It takes an unbelievable amount of work to make a feature length film and of course the longer your film, the more work it requires. This is why it’s unusual to see films venture past the standard ninety to a hundred five minute window, and downright rare for scrappy indie productions to attempt it. But this is exactly what writer/director (Jakob Bilinski) did with his ambitious and, uh, interestingly titled Three Tears on Bloodstained Flesh. Now, ambition is good, but it’s only half the battle so the real question here is, “how well does he pull it off?”
When a young woman named Lexie (Sidney Shripka) is murdered near her small town home, her last act is to get a letter out to her uncle Dominic (Bill Gobin) asking him for help. Now Dominic, with his unwilling teen daughter in tow, must return to the place he thought he’d left for good and figure out the truth about what happened to Lexie.

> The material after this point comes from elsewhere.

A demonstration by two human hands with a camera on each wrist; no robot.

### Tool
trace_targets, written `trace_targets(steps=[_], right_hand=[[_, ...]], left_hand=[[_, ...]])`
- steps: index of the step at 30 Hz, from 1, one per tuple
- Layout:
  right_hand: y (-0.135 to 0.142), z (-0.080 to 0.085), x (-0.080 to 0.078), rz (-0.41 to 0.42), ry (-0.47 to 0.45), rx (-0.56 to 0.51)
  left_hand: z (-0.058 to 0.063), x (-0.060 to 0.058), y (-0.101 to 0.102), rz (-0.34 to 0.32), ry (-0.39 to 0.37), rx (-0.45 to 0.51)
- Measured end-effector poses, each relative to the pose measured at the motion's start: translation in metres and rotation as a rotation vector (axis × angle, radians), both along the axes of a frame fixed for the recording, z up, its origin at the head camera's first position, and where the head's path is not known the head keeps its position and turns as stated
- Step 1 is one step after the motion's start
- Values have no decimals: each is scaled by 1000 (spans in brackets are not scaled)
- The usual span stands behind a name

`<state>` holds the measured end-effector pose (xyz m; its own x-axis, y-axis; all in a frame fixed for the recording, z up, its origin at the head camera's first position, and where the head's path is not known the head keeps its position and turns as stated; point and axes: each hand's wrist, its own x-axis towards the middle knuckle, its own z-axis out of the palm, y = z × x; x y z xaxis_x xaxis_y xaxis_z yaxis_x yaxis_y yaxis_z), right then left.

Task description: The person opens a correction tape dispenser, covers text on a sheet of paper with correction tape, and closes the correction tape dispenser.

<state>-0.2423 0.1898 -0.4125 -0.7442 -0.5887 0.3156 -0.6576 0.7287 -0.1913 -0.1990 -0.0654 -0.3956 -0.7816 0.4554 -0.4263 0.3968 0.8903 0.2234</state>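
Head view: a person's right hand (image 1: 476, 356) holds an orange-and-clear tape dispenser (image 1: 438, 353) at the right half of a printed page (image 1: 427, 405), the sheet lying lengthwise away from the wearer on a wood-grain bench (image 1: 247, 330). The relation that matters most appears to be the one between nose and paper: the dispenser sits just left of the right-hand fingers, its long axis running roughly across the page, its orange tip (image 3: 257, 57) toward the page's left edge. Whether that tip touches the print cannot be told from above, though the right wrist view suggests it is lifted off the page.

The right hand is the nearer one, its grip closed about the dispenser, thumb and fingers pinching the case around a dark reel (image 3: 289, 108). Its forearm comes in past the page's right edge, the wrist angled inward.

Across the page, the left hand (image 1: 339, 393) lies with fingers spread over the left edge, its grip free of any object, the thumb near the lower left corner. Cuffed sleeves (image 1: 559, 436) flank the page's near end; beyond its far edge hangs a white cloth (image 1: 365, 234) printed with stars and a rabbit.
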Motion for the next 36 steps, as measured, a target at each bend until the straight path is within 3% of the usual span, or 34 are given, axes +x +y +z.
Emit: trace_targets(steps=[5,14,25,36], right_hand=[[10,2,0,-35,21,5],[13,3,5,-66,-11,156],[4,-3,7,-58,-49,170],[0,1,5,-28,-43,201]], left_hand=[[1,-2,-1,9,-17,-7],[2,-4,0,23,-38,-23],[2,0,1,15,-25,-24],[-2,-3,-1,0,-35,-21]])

The title seems intended to evoke the idea of this as a kind of American giallo. However, this doesn’t so much read authentic giallo to me as just “revenge thriller with a dusting of horror.” Still one thing that’s apparent right from the beginning is that this film has a real visual flair. Some scenes feature quick cuts and use handheld to great effect to give a stylish and authentic sense of movement. Other times the scenes are appropriately stoic and carefully framed but throughout, the film maintains a rich quality image with excellent and inventive use of color.

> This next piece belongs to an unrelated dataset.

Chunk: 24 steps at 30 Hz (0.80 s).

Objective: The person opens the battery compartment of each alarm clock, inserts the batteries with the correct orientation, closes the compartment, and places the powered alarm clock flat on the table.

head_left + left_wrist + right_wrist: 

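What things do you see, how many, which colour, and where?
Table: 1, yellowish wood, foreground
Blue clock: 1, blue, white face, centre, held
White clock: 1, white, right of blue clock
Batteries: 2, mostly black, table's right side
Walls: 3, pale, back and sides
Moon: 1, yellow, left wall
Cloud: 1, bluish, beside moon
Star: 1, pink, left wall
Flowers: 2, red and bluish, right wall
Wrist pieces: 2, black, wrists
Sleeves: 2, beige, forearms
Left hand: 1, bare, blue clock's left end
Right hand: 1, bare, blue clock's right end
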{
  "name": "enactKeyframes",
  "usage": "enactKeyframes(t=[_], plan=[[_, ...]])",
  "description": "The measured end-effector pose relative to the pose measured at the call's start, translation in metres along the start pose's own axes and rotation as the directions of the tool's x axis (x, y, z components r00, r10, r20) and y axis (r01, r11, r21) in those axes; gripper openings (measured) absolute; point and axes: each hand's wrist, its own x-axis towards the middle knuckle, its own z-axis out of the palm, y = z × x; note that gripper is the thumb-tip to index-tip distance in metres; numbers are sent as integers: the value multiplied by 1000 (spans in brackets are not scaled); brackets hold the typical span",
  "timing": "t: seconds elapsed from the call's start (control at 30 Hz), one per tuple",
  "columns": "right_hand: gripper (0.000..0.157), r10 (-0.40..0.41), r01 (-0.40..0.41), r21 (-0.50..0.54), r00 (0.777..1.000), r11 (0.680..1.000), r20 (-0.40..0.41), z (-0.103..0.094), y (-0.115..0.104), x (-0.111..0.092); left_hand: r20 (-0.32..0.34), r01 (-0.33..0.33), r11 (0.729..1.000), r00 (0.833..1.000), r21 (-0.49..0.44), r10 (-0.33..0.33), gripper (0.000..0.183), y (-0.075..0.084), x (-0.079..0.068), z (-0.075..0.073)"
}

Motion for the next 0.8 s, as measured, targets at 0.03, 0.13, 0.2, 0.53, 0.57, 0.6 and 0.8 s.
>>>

I also appreciate that this film doesn’t shy away from violence and a couple of scenes in particular that feature graphic disembowelment and fingernail torture stand out as delightfully grotesque. However, for a film so willing to go all in on the blood, it remains perplexingly chaste about the nudity. Despite featuring multiple sex scenes and spending a significant amount of time in a strip club, TToBF never quite manages to get up the courage to bare any flesh, bloodstained or otherwise.
Of course, the amount of nudity in a film is a minor factor, but length and pacing on the other hand are major ones. While there are certainly a lot of positive aspects to this film, the most significant issue it bumps up against is the runtime. Clocking in at a staggering two hours and twenty minutes (!) this is one film that is absolutely begging for an aggressive re-cut. The story itself is interesting and enjoyable to watch unfold, which is why it’s frustrating to see it weighed down by an excessive amount of scenes that are redundant and/or don’t advance the plot in a meaningful way.
Gobin puts in a solid effort as the lead but just isn’t quite able to get to the point of coming across as a genuine character rather than an actor going through the motions. This makes the multiple scenes of emotional torment that Dominic goes through feel more like a chore than a journey and I wish that Bilinski had taken a leaner, subtler approach and trusted the audience more to connect to the story without being led by the hand. In general though, a lot of solid casting choices and Jim Dougherty’s portrayal of the abrasive small town sheriff stands out as a highlight.
Overall, certainly a film worth watching and viewers who do take the journey will be treated to a great visual experience with some satisfying, brutal kills. This is a solid movie with an even better movie buried inside, just waiting to shed it’s fat and come out.